Thousands rallied across Pakistan Friday in mass demonstrations against New Delhi's actions in disputed Kashmir, with Prime Minister Imran Khan leading the most ambitious public protests targeting India in years.
The protests come weeks ahead of Khan's scheduled trip to the UN General Assembly where he has vowed to act as an ambassador for the people of Kashmir, after New Delhi stripped its portion of the Himalayan territory of its autonomy earlier this month.
Tensions have soared between the nuclear-armed rivals since, as Indian authorities launched a sweeping crackdown in Kashmir, which included cutting phone and internet access, placing restrictions on movement and arresting thousands, according to multiple sources.
Following repeated calls to protest Friday, thousands gathered in the Pakistani capital Islamabad in front of the prime minister's secretariat, where Khan vowed to continue fighting for Kashmir until it was "liberated".
"We will stand with Kashmir until our last breath," said Khan, as he launched into a blistering attack on the Indian government, comparing his counterpart Narendra Modi's administration to Nazi Germany.
Ahead of Khan's speech, sirens rang out around the country followed by broadcasts of the national anthems of Pakistan and Kashmir, while traffic ground to a halt for several minutes in solidarity with the rallies.
Thousands more also rallied in Lahore and Karachi -- Pakistan's biggest cities -- where large crowds waved flags and chanted pro-Kashmiri slogans.
"No matter what India does, no matter what Modi does, Kashmir is ours.

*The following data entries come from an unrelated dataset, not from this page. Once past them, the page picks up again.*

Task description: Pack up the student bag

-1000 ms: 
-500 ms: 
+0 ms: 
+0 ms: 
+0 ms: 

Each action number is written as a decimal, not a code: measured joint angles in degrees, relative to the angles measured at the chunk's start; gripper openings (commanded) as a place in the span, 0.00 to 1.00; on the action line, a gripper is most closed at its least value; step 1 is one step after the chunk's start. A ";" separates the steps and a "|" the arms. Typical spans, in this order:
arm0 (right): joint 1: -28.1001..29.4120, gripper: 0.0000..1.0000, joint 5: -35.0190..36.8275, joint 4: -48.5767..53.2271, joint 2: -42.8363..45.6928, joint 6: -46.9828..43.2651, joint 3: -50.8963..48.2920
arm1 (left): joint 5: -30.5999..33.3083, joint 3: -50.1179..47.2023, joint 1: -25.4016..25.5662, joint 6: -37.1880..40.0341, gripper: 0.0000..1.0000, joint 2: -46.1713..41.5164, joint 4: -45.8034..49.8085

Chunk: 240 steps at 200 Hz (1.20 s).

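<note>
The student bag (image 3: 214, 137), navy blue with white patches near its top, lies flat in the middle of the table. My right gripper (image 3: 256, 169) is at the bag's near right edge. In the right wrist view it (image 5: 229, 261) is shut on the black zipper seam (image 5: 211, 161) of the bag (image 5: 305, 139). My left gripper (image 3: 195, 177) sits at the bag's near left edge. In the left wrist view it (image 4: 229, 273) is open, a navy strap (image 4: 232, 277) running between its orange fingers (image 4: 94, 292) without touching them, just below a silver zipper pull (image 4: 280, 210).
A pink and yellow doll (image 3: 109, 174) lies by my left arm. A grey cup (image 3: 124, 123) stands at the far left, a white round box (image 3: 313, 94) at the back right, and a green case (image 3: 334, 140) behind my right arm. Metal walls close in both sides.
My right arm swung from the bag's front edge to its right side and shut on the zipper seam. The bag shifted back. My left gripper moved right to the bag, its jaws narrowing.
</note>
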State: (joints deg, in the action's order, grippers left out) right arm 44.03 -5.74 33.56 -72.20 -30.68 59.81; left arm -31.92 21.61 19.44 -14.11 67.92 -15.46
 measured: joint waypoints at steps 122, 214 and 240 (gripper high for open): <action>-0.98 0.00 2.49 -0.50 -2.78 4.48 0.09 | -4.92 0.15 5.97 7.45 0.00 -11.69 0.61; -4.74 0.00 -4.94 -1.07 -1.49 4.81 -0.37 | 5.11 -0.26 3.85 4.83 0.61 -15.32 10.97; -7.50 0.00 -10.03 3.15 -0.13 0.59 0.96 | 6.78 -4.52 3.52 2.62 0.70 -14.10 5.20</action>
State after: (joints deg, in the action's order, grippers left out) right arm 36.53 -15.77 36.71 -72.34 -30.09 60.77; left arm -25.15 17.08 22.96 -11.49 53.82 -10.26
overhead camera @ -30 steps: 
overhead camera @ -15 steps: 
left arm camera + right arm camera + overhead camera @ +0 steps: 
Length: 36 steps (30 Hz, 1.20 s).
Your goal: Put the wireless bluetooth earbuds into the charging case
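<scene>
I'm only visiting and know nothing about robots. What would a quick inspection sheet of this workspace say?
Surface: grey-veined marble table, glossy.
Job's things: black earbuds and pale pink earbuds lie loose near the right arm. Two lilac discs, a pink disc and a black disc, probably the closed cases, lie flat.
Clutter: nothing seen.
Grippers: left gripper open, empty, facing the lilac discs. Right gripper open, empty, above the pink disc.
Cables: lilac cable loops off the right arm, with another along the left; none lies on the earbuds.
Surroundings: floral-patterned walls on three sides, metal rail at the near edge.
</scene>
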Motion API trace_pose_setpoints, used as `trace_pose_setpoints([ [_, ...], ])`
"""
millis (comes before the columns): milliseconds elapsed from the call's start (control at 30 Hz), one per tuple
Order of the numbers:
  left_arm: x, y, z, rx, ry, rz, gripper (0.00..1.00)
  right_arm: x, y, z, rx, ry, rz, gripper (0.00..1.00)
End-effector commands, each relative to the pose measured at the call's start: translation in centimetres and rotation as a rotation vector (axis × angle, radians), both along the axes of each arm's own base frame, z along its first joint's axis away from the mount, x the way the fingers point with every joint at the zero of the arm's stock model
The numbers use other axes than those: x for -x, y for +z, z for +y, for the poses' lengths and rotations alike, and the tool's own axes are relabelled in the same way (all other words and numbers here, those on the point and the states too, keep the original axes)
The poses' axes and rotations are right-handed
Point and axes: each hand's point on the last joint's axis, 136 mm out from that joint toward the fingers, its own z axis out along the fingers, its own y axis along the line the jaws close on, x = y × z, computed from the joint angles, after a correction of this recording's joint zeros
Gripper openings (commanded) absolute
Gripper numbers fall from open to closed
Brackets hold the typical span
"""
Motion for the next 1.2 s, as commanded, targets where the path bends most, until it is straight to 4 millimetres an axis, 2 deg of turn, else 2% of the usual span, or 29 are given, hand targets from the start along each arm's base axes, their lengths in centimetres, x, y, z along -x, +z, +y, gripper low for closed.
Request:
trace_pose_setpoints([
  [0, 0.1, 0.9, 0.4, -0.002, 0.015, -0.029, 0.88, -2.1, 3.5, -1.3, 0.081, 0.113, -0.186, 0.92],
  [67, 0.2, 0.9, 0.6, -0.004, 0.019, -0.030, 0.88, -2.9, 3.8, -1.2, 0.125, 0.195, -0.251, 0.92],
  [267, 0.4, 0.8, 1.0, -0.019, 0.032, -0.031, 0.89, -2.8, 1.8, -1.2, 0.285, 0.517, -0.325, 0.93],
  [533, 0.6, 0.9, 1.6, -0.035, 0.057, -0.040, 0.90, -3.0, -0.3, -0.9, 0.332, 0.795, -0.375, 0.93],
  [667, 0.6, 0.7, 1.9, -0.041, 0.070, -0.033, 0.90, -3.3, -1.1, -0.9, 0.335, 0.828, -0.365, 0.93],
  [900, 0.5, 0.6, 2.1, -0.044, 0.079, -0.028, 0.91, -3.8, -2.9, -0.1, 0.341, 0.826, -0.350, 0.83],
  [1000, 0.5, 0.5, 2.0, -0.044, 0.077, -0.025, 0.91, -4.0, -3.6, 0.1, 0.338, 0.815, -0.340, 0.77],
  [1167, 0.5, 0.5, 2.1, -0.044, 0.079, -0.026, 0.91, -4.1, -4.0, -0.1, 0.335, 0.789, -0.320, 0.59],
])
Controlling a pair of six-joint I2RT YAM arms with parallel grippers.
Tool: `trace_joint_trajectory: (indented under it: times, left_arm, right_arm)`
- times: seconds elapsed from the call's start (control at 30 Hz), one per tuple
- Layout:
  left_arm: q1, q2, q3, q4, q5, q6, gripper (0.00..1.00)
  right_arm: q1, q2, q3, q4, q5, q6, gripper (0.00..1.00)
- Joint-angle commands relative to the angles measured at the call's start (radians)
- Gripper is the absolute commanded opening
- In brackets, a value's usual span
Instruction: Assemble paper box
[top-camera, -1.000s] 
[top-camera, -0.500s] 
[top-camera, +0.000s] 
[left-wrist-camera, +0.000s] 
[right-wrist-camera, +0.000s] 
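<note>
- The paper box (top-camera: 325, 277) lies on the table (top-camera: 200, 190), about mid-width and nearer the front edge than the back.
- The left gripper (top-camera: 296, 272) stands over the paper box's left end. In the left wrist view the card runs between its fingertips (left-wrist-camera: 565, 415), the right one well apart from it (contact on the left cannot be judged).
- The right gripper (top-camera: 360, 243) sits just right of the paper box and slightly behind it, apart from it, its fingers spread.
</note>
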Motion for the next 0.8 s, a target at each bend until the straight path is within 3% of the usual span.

It belongs to us and we will not sit by as our Kashmiri brothers are oppressed by the Indians," said Sadaf Mirza, a 24-year-old university student in Lahore.
The demonstrations were the first in what will be weekly rallies held nationwide until Khan leaves for the UN in late September.
- 'Under the nuclear shadow' -
In the weeks since Modi issued the executive order stripping Kashmir of its autonomy, Khan has launched a diplomatic offensive, vowing to fight India "until the end" if attacked and making occasional references to the possible outbreak of nuclear conflict.
Friday's protests came as The New York Times published an op-ed by Khan, where the former cricket star warned of rising hostilities between the countries.
"World War II happened because of appeasement at Munich. A similar threat looms over the world again, but this time under the nuclear shadow," he wrote.
Kashmir has been divided between India and Pakistan since independence, and has been the spark for two major wars and countless skirmishes between the arch-rivals.
In February, the countries came close to war after a militant attack in Indian-administered Kashmir was claimed by a group based in Pakistan, igniting tit-for-tat air strikes -- the first between nuclear-armed nations.
Earlier this week during a summit in France, US President Donald Trump said there was no need for him to intervene in the ensuing row between Pakistan and India sparked by Kashmir, saying Modi had the situation "under control".
The comments were made weeks after Trump had personally offered to mediate in the Kashmir conflict during Khan’s visit to the White House in late July.
India has repeatedly insisted that Kashmir is purely an internal matter and that it does not want outside mediation, while lambasting Pakistan's protests as "alarmist".